Hamburg,, 29.01.2014 von IBN

Zeit ist die wichtigste Währung für Sportler, vor allem für olympische Segler. Vier Jahre Vorbereitung verstreichen meist wie im Flug. Damit die deutschen Segler aus dem Audi Sailing Team Germany ihre Zeit optimal nutzen, steht die Trainingstagebuch-App von SAP nach erfolgreicher Testphase und Feedback der Segler der gesamten Nationalmannschaft zur Verfügung.

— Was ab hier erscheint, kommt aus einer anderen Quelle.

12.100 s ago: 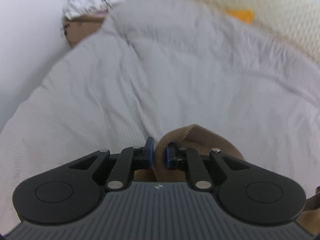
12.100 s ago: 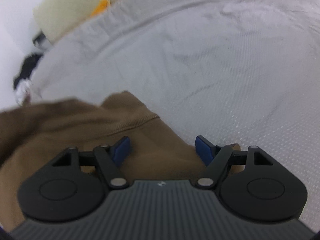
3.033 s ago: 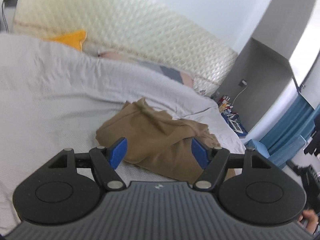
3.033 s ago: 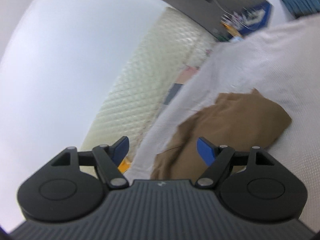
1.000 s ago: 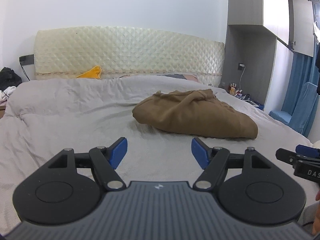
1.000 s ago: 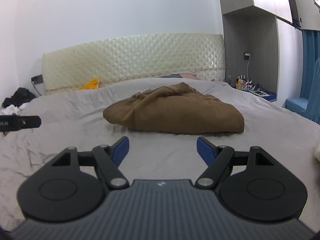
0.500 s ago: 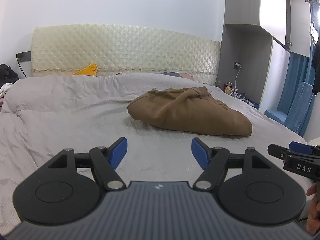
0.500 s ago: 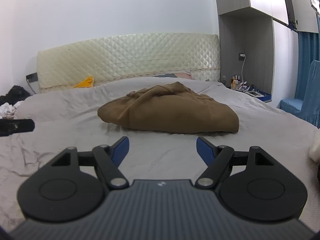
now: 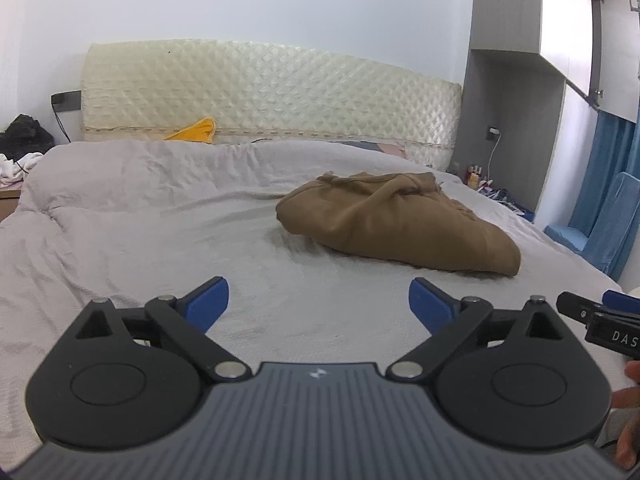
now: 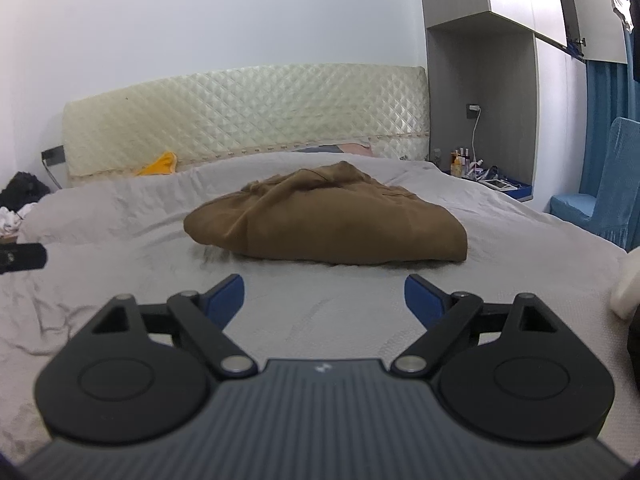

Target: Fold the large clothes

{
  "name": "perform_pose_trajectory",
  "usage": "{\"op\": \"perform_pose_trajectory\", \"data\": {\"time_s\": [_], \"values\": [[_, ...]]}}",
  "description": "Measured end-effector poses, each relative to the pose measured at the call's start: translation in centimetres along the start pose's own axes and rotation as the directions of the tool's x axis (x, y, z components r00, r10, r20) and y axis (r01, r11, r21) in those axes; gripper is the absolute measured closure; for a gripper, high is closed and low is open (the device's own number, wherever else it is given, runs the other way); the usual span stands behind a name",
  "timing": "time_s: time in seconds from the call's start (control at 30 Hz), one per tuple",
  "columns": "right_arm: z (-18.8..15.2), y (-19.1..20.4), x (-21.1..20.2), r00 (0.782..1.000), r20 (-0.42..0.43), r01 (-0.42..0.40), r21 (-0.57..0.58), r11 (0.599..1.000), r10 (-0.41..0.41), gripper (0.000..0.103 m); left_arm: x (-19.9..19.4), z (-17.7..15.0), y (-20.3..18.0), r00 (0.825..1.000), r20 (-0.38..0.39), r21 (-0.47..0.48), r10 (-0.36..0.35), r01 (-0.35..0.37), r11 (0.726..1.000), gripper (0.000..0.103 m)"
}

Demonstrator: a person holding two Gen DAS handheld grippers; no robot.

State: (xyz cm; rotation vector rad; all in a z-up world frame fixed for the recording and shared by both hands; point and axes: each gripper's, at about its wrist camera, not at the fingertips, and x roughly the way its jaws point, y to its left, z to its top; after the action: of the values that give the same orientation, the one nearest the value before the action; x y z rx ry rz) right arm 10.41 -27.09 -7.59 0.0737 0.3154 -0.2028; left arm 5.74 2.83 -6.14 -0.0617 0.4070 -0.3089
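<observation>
Basically both tools idle at the near edge of the bed point(image 9: 120, 216), nothing held. Left gripper point(image 9: 318, 300): jaws have just been opening, now spread wide, only bare sheet between them. Right gripper point(image 10: 324, 296): same, jaws just opened further, empty, aimed at the garment point(image 10: 332, 220).

Garment sits mid-bed, well apart from both tools, right of centre in the left view, dead ahead in the right view. It reads as a folded brown bundle, a bit lumpy on top toward the headboard point(image 9: 272, 92). The fold looks done, or nearly.

If any step remains, I'd judge it a tidy-up: come in low from both ends, pinch the loose top ridge, lay it flat, don't drag the sheet. Otherwise hold off and leave it.

Versus twelve seconds ago: then the left jaws were nearly closed at the cloth and the right hung right over it; now both are backed off and the bundle lies alone.
</observation>
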Motion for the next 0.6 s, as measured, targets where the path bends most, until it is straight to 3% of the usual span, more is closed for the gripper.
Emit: {"op": "perform_pose_trajectory", "data": {"time_s": [0.6], "values": [[-0.13, -0.38, -0.07, 1.000, 0.012, 0.024, 0.015, 1.000, -0.024, 0.014, 0.20, -0.43, -0.43, 0.999, -0.043, 0.002, -0.028, 0.028, 1.000, 0.004]]}}
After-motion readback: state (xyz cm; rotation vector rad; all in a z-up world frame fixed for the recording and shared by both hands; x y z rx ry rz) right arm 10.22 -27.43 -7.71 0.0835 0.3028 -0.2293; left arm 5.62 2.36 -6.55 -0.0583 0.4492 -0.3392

Marcus Baur, Head of Technology beim Sailing Team Germany, war selbst zwei Mal bei den Olympischen Spielen dabei, war Europameister im 49er-Skiff und versteht die Herausforderung Olympia wie kein Anderer. „Bessere Leistungen können nicht delegiert werden. Es gibt immer mehr zu tun, als Zeit vorhanden ist. Je besser man diese Zeit nutzt, desto besser stehen die Chancen bei Olympia.“

 Um dieses Problem zu lösen, hat das Sailing Team Germany zusammen mit seinem Technologiepartner SAP eine Lösung entwickelt. „Falls wir Sportler in eine Zeitmaschine setzen könnten, um die vier Jahre zu verdoppeln – wir würden es tun,“ lacht Stefan Lacher, Head of Technology der SAP Sponsorships. „Doch selbst SAP glückt dieser Streich noch nicht. Stattdessen haben wir eine neue App entwickelt: ein Trainingstagebuch, das Sportlern hilft, ihre Aufgaben, und wie lange sie dafür brauchen, zu loggen.“

 Mit der SAP-Trainingstagebuch-App wird ein Standardformat für diese Daten eingeführt. Wenn das gesamte Team seinen Zeitaufwand für verschiedene Aufgaben misst, können Trainingsmethoden verglichen werden. „Mit dem Tool benötige ich lediglich ein paar Sekunden, um mir einen Überblick über meine Trainingseinheiten zu verschaffen,“ sagt Theodor Bauer, der letztes Jahr die U19-Weltmeisterschaft in der Einhandklasse Laser gewann. „Mein Trainer und ich können jetzt ohne Weiteres mein Training mit dem anderer Segler vergleichen.“

 „Zeiterfassung wird in Unternehmen schon seit Jahren mit SAP-Lösungen betrieben. Die Ideen des Trainingstagebuchs gehen darüber hinaus, da die Anwender in den Mittelpunkt gestellt werden und ein detailliertes Bild von ihrem Aufwand erhalten. Es wird spannend, die Erkenntnisse aus dem Leistungssport auf das Geschäftsumfeld zu übertragen. Denkbar wäre es, dass sich Vertriebsarbeiter hinsichtlich ihres Zeiteinsatzes miteinander vergleichen“, sagt Stefan Lacher.

 Nach zwei bis drei Jahren müssten klare Muster erkennbar sein, was genau die erfolgreichsten Sportler ausmacht, wofür und wie sie Ihre Zeit aufteilen. Dabei ist die Analyse der Daten genauso wichtig wie deren Aufzeichnung.